The MATLAB Command Line

The MATLAB command line serves both as a command interpreter (like a shell) and a place to write programs (complex syntax). The command line interpreter figures out what you are doing each time it looks at its line of input. If the MATLAB command line interpreter decides you are using it like a shell, it will interpret the characters as blank-separated strings; if it decides otherwise, it will interpret the characters according to the MATLAB language syntax. These two modes are called command syntax and function syntax, respectively (Actually, command line interpretation is a bit more complicated than that, but the fine details are not important for this presentation.)

Running xcom

The normal way to run xcom is using the command syntax.

>> xcom x:=y+1

The above command syntax calls the function xcom.m and gives it a single argument, the string 'x:=y+1'. This usage is exactly the same as function syntax

>> xcom('x:=y+1')

The command syntax is convenient but has some hidden features that can lead to confusing results. The xcom call is so simple that you will rarely get into trouble using command syntax. Of course, you cannot put white space in the program text above.

>> xcom x := y+1

will start to work on 'x' as a whole program, and immediately discover that there is no := (which is syntactically required). You get a parse error. It is OK, however, to write

>> xcom 'x := y+1'

since one of the MATLAB command line features is to obey quotation marks.

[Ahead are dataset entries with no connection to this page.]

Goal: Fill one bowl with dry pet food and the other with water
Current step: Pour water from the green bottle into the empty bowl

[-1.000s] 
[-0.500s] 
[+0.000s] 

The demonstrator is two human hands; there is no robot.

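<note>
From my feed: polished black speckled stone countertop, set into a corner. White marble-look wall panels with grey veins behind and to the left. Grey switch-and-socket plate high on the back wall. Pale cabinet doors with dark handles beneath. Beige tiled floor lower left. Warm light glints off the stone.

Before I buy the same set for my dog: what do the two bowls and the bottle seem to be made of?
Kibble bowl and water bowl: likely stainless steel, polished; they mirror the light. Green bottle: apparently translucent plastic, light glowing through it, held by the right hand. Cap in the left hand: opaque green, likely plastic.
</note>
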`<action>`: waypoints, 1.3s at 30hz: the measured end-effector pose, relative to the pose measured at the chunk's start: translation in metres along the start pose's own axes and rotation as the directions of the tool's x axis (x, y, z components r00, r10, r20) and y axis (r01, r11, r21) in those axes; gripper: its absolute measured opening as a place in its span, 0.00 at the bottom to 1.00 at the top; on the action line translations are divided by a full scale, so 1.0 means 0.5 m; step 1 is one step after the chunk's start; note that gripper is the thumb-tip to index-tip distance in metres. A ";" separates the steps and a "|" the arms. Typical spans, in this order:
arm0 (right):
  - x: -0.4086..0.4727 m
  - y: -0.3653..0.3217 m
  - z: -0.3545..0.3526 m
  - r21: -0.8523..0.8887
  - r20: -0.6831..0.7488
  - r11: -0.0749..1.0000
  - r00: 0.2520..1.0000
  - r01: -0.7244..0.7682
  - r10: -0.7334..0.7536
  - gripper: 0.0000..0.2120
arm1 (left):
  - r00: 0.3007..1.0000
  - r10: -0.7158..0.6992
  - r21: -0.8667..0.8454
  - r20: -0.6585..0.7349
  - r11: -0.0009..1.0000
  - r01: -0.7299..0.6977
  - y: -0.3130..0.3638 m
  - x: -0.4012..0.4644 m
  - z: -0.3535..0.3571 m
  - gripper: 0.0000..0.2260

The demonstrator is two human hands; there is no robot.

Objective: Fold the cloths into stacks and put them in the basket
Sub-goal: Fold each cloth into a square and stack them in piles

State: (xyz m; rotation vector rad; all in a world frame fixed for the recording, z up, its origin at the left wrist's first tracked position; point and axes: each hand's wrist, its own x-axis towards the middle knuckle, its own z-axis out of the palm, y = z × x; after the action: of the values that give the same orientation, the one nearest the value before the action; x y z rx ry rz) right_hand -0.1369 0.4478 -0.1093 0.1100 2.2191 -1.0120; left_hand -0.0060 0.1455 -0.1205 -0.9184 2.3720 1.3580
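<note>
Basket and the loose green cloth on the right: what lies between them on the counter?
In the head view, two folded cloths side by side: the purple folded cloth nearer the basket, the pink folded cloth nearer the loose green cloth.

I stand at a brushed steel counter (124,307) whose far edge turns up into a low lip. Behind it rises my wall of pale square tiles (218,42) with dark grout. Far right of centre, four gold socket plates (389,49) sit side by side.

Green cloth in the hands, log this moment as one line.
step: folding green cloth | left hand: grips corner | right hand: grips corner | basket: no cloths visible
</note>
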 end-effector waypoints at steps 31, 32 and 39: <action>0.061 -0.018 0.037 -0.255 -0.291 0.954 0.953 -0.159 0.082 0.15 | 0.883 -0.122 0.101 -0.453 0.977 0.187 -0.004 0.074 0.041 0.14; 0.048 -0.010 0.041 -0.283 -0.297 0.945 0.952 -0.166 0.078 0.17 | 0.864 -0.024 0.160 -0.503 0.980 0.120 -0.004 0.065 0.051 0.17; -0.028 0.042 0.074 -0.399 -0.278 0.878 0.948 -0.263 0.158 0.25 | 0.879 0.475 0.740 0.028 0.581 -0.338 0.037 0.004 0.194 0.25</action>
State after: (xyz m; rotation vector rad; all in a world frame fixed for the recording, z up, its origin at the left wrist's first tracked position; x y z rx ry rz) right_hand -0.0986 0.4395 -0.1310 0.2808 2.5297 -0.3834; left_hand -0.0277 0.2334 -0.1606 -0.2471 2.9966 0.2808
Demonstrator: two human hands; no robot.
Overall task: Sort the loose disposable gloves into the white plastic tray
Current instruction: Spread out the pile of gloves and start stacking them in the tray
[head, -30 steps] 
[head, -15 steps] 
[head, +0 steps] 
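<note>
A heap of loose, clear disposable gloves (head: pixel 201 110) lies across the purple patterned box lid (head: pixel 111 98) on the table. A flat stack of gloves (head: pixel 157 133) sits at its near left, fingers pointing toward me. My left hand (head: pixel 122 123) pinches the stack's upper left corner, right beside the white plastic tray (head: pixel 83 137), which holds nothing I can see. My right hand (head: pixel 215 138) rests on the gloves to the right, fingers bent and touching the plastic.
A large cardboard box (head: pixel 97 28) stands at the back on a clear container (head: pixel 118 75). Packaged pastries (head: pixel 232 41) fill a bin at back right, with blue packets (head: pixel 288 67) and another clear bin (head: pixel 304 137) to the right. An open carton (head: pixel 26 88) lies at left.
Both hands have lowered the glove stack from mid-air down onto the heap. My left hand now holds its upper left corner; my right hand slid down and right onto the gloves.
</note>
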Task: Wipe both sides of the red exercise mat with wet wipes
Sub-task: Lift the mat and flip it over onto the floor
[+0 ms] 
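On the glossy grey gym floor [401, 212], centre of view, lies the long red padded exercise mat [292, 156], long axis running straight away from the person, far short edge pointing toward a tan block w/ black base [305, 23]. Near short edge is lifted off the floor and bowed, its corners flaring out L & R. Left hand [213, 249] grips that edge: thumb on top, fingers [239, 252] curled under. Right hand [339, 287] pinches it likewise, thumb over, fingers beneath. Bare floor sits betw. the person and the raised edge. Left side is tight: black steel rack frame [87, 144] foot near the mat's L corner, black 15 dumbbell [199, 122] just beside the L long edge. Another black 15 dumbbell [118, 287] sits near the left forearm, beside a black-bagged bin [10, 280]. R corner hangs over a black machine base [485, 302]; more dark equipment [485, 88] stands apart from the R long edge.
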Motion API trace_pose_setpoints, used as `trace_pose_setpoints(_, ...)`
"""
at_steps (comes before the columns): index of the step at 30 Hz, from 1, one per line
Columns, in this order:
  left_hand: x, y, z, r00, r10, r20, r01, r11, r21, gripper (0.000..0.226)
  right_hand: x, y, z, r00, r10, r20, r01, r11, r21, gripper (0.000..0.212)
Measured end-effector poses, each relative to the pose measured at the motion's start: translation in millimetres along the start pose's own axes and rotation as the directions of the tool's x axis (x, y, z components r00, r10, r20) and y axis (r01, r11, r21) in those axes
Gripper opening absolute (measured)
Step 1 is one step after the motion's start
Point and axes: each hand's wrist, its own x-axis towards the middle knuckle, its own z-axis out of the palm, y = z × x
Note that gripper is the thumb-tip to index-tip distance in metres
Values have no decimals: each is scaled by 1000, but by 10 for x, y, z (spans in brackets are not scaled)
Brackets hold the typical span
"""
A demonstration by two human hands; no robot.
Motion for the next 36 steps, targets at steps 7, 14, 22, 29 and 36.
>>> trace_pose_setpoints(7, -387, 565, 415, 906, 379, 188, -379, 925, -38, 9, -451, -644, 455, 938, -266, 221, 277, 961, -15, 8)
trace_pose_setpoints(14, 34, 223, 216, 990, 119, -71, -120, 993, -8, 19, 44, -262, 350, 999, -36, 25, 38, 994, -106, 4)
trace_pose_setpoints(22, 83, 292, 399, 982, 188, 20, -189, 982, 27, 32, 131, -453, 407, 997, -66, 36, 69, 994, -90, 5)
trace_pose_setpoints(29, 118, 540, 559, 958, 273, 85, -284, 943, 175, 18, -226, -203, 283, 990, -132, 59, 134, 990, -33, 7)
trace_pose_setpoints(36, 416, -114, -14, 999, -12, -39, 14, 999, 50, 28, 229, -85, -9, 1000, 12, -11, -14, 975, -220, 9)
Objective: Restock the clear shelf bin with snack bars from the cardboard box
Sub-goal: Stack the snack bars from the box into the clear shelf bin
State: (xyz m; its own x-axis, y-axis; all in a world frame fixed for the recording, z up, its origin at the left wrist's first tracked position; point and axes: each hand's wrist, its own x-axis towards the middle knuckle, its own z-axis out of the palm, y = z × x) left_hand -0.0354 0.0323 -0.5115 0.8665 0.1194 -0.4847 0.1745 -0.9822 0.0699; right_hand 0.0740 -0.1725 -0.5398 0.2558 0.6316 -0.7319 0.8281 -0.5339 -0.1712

xcom also has two ways to interpret its input strings. The examples above were all interpreted as X language. The effect is to compile&go. If the input argument had happened to end exactly in the characters '.x', the whole argument would be taken as a file name. Thus

>> xcom x/pi.x

runs the file pi.x in the x directory.

xcom has no memory. Each run starts from a clean slate. There is no global frame or any other holdover from run to run.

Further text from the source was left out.